*Aim of the exercise*. Where a line below holds the string "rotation", copy that line.

--

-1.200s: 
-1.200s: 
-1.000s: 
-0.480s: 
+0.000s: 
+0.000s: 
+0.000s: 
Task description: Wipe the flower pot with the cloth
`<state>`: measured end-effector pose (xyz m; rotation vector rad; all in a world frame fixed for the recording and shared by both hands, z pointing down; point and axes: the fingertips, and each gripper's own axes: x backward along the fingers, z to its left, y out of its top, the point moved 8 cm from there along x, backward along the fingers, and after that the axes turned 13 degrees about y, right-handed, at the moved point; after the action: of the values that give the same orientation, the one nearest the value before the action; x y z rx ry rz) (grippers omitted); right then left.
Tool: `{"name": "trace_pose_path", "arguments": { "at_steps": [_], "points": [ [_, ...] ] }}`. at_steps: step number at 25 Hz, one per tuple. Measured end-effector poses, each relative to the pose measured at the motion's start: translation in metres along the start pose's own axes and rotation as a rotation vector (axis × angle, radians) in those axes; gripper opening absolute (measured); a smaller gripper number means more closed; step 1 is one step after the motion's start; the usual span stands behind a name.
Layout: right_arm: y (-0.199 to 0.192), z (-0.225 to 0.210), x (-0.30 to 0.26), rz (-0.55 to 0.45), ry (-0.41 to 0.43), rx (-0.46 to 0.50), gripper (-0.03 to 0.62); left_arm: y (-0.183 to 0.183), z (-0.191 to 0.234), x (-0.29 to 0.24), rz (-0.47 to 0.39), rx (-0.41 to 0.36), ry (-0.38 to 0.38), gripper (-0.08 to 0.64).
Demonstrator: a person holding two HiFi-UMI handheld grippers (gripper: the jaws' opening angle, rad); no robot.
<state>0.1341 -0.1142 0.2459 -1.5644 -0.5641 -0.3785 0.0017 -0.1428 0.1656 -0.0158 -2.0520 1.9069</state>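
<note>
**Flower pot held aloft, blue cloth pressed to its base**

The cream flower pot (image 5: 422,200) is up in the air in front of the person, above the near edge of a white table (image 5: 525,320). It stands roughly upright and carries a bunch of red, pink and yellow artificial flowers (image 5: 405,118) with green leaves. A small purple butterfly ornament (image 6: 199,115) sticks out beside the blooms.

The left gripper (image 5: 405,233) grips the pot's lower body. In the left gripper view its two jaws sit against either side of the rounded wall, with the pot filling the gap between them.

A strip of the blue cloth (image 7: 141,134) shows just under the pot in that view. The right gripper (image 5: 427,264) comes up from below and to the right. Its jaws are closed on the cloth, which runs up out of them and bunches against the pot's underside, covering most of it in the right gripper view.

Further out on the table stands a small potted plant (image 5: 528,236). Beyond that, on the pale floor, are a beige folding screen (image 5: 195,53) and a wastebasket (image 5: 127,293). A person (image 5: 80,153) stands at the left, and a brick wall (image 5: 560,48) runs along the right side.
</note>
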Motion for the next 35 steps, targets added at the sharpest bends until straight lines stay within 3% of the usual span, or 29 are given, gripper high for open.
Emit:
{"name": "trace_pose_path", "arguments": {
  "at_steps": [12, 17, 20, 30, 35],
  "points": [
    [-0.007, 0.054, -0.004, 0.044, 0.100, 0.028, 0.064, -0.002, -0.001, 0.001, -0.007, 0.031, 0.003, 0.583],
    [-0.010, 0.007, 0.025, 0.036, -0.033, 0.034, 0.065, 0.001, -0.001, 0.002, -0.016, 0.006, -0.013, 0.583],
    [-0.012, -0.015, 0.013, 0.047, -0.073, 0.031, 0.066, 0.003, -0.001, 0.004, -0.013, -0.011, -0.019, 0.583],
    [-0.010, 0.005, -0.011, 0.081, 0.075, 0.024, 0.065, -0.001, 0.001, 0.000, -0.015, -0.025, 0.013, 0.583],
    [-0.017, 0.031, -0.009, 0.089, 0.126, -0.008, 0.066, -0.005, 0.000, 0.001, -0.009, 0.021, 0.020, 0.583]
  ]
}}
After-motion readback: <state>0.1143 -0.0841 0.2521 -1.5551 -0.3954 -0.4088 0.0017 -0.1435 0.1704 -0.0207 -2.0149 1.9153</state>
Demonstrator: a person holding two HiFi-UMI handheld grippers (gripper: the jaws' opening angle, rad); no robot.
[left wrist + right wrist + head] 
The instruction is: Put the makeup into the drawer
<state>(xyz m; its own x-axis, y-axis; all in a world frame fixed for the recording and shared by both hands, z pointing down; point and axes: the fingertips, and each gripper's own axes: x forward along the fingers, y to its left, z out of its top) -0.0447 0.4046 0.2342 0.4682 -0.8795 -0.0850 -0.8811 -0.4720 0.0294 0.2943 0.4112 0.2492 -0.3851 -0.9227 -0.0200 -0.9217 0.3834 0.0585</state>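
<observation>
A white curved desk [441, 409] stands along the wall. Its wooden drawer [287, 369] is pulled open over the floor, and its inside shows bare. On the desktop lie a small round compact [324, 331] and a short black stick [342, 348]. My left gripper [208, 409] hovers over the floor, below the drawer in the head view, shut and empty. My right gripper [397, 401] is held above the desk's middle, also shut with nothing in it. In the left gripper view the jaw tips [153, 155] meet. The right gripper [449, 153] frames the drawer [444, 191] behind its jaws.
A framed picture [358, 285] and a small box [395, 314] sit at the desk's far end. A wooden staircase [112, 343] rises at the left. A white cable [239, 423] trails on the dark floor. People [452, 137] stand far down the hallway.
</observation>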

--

*Solution*.
`<state>`: measured end-effector pose (xyz m; rotation vector rad; all in a world frame fixed for the recording and shared by both hands, z pointing down; point and axes: the fingertips, and each gripper's own axes: x backward along the fingers, z to its left, y out of its top, the point moved 8 cm from there along x, backward along the fingers, and after that the axes turned 13 degrees about y, right-handed, at the moved point; after the action: of the values that give the same orientation, the one nearest the value before the action; x y z rx ry rz) (grippers omitted); right then left.
Tool: `{"name": "trace_pose_path", "arguments": { "at_steps": [_], "points": [ [_, ...] ] }}`. at_steps: step number at 25 Hz, one per tuple. Measured end-effector poses, each relative to the pose measured at the motion's start: translation in metres along the start pose's own axes and rotation as a rotation vector (axis × angle, radians) in those axes; gripper opening absolute (measured); a smaller gripper number means more closed; step 1 is one step after the motion's start; the usual span stands behind a name.

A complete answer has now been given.